'''

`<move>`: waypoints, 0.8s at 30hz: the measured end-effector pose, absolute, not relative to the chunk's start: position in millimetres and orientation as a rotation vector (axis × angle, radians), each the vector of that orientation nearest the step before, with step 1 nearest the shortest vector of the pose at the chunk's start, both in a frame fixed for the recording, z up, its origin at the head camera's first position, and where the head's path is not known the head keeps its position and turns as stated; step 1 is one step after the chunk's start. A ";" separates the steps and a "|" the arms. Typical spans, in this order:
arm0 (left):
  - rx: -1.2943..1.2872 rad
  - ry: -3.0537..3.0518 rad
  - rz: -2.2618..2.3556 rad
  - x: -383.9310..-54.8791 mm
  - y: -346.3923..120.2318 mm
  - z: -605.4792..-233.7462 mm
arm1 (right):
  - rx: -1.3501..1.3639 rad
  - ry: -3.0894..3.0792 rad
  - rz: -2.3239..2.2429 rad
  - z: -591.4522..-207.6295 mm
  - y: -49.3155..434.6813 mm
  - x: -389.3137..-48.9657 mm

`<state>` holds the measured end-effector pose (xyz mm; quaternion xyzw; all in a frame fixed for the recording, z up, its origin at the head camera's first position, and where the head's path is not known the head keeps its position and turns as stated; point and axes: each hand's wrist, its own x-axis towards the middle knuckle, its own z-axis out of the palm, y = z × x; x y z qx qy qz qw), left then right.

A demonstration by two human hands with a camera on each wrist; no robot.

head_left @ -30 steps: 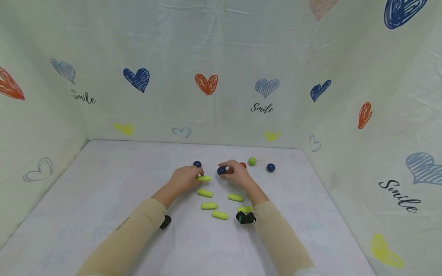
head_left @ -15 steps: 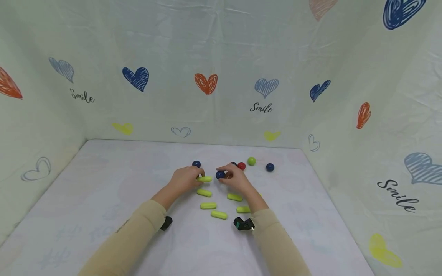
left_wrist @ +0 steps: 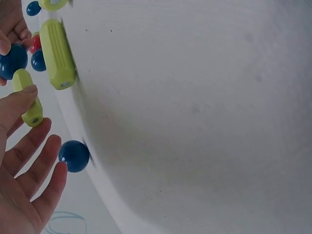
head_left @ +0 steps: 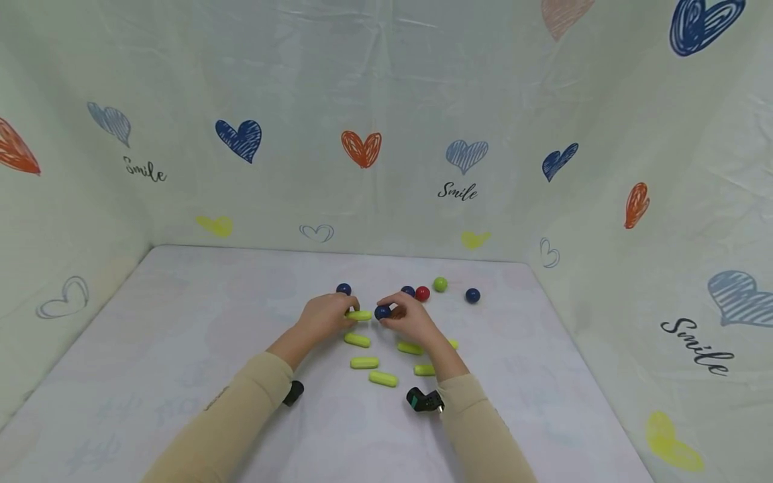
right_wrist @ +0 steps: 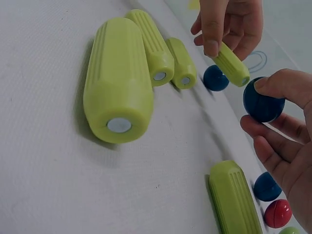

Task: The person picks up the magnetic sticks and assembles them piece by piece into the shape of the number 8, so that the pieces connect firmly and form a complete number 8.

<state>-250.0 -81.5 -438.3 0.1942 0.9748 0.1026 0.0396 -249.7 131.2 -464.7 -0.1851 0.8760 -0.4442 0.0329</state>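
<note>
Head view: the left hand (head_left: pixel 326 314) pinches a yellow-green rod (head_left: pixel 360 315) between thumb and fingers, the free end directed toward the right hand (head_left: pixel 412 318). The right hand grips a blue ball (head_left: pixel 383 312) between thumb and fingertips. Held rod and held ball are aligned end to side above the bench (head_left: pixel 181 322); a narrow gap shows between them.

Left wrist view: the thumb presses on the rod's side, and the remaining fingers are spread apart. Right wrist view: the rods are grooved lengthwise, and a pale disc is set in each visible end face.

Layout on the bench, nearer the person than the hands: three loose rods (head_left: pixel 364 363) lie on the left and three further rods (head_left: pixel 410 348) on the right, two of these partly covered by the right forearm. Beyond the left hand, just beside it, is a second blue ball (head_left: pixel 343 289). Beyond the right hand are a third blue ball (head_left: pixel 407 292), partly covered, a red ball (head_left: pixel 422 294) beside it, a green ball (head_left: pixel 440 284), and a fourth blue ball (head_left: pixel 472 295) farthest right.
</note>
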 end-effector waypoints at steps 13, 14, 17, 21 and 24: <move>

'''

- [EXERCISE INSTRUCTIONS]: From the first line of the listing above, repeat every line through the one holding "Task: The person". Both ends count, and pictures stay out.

- [RESULT OF THE EXERCISE]:
`<move>`: waypoints, 0.8s at 30hz: the measured end-effector pose, absolute, not relative to the chunk's start: position in millimetres and orientation as a rotation vector (axis × angle, radians), each the vector of that orientation nearest the step before, with step 1 nearest the shortest vector of the pose at the chunk's start, both in a frame fixed for the recording, z up, its origin at the head camera's first position, and where the head's path is not known the head keeps its position and turns as stated; step 1 is one step after the chunk's start. A ";" separates the steps and a "|" the arms. Typical spans, in this order:
arm0 (left):
  - rx: -1.2943..1.2872 rad
  - ry: -3.0537..3.0518 rad
  - rz: -2.2618..2.3556 rad
  - x: -383.9310..-54.8791 mm
  - y: -346.3923..120.2318 mm
  - z: -605.4792..-233.7462 mm
arm1 (right):
  - rx: -1.3501..1.3639 rad
  - ry: -3.0894..3.0792 rad
  - rz: -2.3239..2.2429 rad
  - z: -591.4522..-207.6295 mm
  - y: -49.3155..434.6813 mm
  - x: -389.3137..-48.9657 mm

`<state>` holds the measured end-effector pose (xyz mm; quaternion xyzw; all in a frame fixed for the recording, z up, its origin at the head camera's first position, and where the head's path is not known the head keeps its position and turns as stated; point and axes: each hand's wrist, its own x-axis towards the middle knuckle, its own z-axis out of the palm, y = z × x; x y z qx qy qz qw), left then right.

A demonstration by two human hands with a camera on each wrist; no robot.

head_left @ -30 steps: 
head_left @ -15 steps: 
left_wrist @ +0 steps: 
head_left @ +0 steps: 
right_wrist @ +0 steps: 

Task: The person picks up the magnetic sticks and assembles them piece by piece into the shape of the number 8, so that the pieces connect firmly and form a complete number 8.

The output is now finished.